--- EXERCISE REQUIREMENTS ---
Set down the full listing that follows, word for word.

--- DATASET EXCERPT ---

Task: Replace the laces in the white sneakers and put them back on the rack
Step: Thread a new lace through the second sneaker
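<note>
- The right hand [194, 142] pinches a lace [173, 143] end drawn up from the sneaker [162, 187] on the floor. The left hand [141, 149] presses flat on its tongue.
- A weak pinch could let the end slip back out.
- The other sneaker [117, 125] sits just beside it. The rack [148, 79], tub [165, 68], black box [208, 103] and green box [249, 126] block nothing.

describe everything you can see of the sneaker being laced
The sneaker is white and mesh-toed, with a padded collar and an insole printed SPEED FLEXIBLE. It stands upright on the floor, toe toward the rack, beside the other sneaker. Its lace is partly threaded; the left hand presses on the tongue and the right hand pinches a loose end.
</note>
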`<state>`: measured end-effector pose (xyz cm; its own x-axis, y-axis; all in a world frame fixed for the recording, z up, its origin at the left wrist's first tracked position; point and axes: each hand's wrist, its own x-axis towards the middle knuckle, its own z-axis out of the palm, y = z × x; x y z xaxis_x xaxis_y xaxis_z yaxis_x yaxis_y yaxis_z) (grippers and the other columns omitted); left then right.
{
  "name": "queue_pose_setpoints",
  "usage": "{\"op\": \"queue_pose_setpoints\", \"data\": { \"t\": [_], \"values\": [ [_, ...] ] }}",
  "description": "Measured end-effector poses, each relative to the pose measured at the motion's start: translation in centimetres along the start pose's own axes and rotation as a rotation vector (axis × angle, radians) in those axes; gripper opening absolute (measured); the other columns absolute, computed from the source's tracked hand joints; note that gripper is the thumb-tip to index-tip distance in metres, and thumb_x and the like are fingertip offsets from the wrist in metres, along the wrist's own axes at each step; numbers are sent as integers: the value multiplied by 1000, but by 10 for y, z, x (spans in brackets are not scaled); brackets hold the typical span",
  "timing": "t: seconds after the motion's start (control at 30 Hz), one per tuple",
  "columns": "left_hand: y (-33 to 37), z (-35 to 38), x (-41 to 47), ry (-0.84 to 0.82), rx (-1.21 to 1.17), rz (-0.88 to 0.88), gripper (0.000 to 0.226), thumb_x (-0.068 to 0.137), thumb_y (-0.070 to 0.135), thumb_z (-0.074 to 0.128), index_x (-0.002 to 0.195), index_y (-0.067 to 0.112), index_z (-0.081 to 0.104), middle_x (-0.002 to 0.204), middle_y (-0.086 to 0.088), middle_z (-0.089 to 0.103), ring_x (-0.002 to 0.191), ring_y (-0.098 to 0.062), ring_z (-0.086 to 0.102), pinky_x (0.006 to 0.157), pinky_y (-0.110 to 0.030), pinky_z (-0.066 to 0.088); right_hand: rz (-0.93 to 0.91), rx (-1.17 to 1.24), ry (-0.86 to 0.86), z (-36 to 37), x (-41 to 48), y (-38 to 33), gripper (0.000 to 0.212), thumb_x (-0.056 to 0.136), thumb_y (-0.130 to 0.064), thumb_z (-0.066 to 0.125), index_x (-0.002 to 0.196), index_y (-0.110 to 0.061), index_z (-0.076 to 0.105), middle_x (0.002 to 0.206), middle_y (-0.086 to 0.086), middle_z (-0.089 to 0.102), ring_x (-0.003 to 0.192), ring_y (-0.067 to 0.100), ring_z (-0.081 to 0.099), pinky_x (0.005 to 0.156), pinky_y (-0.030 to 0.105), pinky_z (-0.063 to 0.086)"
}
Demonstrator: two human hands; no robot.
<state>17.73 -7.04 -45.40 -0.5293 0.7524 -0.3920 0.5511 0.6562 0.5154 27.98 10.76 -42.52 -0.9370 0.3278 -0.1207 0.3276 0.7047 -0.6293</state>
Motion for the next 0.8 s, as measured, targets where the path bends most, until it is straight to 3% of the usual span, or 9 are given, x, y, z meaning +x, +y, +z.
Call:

--- YOUR RESPONSE ---
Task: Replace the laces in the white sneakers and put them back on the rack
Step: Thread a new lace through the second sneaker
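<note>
- The right hand [194, 142] pinches a lace [173, 143] end drawn up from the sneaker [162, 187] on the floor. The left hand [141, 149] presses flat on its tongue.
- A weak pinch could let the end slip back out.
- The other sneaker [117, 125] sits just beside it. The rack [148, 79], tub [165, 68], black box [208, 103] and green box [249, 126] block nothing.

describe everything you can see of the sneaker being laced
The sneaker is white and mesh-toed, with a padded collar and an insole printed SPEED FLEXIBLE. It stands upright on the floor, toe toward the rack, beside the other sneaker. Its lace is partly threaded; the left hand presses on the tongue and the right hand pinches a loose end.
</note>
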`<state>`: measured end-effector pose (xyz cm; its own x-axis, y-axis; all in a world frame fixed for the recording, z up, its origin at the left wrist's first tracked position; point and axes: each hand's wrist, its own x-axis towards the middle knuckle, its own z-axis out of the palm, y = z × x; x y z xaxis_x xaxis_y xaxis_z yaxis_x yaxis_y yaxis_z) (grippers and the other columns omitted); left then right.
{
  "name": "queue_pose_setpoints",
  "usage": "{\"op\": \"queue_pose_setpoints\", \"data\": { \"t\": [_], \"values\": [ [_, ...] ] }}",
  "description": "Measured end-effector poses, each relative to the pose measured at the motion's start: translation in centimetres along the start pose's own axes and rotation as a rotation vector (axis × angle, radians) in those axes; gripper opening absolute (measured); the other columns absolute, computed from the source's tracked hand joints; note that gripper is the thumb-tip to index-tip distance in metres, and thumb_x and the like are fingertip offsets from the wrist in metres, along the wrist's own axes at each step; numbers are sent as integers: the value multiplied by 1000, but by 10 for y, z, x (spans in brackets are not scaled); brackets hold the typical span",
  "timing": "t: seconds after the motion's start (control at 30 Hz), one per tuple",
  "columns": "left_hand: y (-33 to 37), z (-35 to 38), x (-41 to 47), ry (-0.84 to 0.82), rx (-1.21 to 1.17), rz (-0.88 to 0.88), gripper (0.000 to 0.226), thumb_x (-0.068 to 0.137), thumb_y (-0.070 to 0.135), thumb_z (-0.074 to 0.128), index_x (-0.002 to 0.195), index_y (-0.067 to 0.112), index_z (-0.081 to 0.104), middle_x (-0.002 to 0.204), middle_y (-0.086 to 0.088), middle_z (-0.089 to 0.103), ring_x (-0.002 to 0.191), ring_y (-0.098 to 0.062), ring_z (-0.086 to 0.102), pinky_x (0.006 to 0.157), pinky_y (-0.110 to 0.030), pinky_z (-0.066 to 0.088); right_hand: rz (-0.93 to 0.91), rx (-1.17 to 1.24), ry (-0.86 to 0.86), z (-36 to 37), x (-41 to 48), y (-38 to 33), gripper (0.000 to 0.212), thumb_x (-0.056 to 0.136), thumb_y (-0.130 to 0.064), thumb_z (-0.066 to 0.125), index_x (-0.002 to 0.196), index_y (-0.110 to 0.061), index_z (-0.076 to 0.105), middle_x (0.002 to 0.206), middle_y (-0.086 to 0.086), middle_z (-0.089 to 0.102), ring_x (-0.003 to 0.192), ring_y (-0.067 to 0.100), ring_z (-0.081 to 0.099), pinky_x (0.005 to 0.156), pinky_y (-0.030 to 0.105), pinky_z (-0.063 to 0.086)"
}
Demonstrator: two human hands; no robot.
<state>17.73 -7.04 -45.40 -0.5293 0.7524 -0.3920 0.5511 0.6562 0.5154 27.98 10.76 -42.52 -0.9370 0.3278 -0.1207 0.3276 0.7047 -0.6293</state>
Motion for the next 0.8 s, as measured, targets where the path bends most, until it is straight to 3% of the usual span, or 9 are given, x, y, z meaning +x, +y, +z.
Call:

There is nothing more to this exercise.